A couple of notes embedded below.

On 10/21/07, Kito D. Mann <[EMAIL PROTECTED]> wrote:
> > Hi!
> > > I sent out an e-mail to the Shale mailing list a week or so ago about
> > the
> > > possibility of merging Shale with MyFaces. Development of Shale has
> > become
> > > somewhat stale, and I'd rather see MyFaces pickup the pieces than
> > have the
> > > code base atrophy The overwhelming consensus for the Shale list is
> > "yes"
> > > (and Craig is no exception). What does the MyFaces PMC think?
> > >
> > I am +1.
>
> I'm not on the PMC, but I wanted to state +1 for the record. From dealing
> with students and clients, I think this would be a good thing for JSF.
>
> > I think we just have to define which modules we would like to take
> > over:
> > (BTW, this list is not to offend anyone, if this might happen, then
> > sorry in advance - it might be just due to not sensitively enough
> > choosen english wording.)
> >
> >
> >     * Application Controller
> > Don't know. I thought action oriented frameworks are outdated, though,
> > Seam seems to introduce this paradigm again too.

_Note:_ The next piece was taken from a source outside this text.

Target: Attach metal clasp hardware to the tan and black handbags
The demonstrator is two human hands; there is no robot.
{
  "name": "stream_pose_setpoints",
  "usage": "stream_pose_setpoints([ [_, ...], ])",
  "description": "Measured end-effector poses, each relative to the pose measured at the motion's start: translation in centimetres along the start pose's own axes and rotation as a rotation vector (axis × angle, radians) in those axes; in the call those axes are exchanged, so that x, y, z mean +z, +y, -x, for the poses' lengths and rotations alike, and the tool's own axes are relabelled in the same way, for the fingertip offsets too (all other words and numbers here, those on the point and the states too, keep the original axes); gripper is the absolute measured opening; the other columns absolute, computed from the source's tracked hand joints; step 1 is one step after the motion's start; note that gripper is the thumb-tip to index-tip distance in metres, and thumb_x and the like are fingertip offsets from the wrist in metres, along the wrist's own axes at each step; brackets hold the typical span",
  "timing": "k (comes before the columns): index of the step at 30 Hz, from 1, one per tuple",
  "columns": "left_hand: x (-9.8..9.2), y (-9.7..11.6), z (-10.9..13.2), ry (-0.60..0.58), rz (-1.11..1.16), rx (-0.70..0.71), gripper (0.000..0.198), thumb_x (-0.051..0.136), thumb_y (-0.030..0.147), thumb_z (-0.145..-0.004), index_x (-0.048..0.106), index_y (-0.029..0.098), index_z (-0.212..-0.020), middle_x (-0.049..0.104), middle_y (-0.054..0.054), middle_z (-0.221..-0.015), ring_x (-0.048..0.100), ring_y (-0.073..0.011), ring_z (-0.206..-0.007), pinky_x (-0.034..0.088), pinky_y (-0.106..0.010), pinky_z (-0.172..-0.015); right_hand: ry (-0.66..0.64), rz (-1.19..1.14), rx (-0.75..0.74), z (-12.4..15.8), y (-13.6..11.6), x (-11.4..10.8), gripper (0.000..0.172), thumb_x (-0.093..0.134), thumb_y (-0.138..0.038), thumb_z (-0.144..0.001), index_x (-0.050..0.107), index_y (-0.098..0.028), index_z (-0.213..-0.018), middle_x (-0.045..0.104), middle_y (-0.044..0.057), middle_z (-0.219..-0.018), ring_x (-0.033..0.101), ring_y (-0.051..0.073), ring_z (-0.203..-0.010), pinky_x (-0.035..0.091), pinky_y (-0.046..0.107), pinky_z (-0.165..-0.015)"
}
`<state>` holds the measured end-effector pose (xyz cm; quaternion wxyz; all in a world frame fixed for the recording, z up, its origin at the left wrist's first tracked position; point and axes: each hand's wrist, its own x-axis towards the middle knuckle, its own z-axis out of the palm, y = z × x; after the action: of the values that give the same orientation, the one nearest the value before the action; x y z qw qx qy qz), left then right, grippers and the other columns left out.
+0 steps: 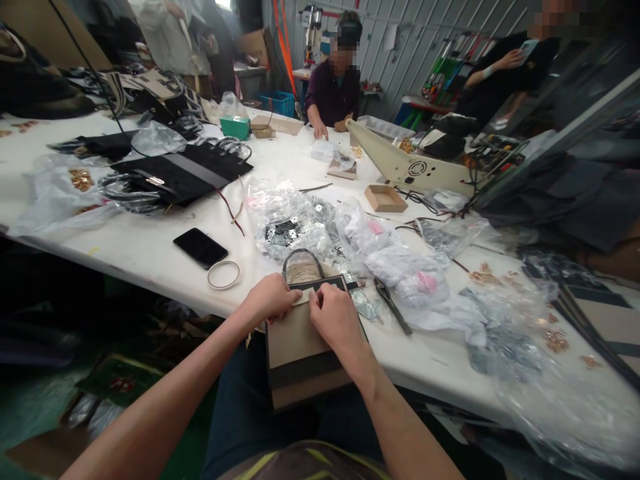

A lot of the reason you need an API for this is the original target
platform pre servlet Filters, although filters tend to be a pretty
clumsy way to assemble chain of responsibility workflows.  I like the
way Struts2/WW do this a lot better, but even that would be more
elegant if you could use managed beans to load the executing logic,
and bind it together with EL expressions.

>
> -1. It's probably better to integrate any sort of direct request processing
> into the Remoting support (I know it's currently implemented using the
> Application Controller, but that's an implementation detail). Also, I don't
> know if anyone actually uses this.
>
> >
> >     * Clay
> > Don't know. I am happy that we (I) moved away from html to components.
>
> -1. Although I know Clay has some supporters, Facelets and JSFTemplating are
> going to affect JSF 2.0 the most. I'd love to see some of the Clay people
> help out with Facelets, actually.
>

That's the same conclusion about the future that I've been coming to.

> >     * Core Library
> > Might be a must have
>
> +1

Its a pretty small set of utility classes, but the important point is
it is *independent* of component libraries.  Maybe it could be a
jumpstart for the long-rumored Myfaces shared library that could be
used by all the component libraries for the boring utility stuff?

>
> >     * Dialog Manager
> >     * Dialog Manager (Basic Implementation)
> >     * Dialog Manager (SCXML Implementation)
> > The Dialog Manager might be a next step for MyFaces Orchestra. Anyway,
> > I
> > hope that one of the original developers is still there to help out
> > with
> > things.
>
> +0 I like the idea of integrating this with Orchestra, although I'm not
> convinced that Spring should be a requirement to use this feature. If that's
> the case, you might as well use Spring Web Flow.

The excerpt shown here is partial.